### Task brief
Which lines of the listing below contain the word "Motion"? Return them.

### Supplied information
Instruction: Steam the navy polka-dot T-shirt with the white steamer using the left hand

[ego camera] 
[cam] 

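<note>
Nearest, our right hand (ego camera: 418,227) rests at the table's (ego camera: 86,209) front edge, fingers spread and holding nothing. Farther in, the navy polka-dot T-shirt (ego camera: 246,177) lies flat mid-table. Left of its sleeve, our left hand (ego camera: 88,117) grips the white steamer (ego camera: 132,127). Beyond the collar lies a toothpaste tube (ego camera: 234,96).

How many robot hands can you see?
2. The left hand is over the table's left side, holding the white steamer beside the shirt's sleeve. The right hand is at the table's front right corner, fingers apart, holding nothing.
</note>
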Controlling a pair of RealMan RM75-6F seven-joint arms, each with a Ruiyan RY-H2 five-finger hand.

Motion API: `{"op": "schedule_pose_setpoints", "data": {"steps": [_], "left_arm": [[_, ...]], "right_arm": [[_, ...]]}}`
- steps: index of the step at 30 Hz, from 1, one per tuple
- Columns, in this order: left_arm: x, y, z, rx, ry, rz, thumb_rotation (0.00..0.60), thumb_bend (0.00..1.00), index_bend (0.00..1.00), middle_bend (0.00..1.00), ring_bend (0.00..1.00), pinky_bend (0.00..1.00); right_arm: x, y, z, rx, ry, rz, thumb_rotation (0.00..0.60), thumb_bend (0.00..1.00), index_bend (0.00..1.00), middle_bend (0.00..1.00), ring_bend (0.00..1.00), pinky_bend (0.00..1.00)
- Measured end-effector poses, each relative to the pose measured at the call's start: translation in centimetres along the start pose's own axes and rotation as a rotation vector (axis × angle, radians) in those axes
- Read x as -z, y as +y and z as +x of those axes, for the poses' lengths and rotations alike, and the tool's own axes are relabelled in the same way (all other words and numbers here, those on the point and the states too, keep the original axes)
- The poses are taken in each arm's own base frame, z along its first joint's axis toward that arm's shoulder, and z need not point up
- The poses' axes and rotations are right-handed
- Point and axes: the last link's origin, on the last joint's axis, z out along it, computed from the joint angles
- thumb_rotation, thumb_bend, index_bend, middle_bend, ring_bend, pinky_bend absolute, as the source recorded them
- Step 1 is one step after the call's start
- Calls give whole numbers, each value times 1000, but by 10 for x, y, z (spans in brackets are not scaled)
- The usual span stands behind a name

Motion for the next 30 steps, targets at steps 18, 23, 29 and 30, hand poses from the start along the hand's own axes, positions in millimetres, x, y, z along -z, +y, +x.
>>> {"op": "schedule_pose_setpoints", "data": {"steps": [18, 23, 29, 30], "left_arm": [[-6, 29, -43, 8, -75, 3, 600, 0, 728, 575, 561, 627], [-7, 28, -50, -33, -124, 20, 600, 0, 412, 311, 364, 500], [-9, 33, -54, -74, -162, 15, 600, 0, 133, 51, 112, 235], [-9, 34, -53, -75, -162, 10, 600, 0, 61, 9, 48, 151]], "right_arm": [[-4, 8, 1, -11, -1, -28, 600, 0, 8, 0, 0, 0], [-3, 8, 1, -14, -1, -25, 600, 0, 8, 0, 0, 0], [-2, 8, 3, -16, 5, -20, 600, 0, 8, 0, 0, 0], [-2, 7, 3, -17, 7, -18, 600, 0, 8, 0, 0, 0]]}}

### Task answer
Motion API: `{"op": "schedule_pose_setpoints", "data": {"steps": [_], "left_arm": [[_, ...]], "right_arm": [[_, ...]]}}`
Motion for the next 30 steps, targets at steps 18, 23, 29 and 30, hand poses from the start along the hand's own axes, positions in millimetres, x, y, z along -z, +y, +x.

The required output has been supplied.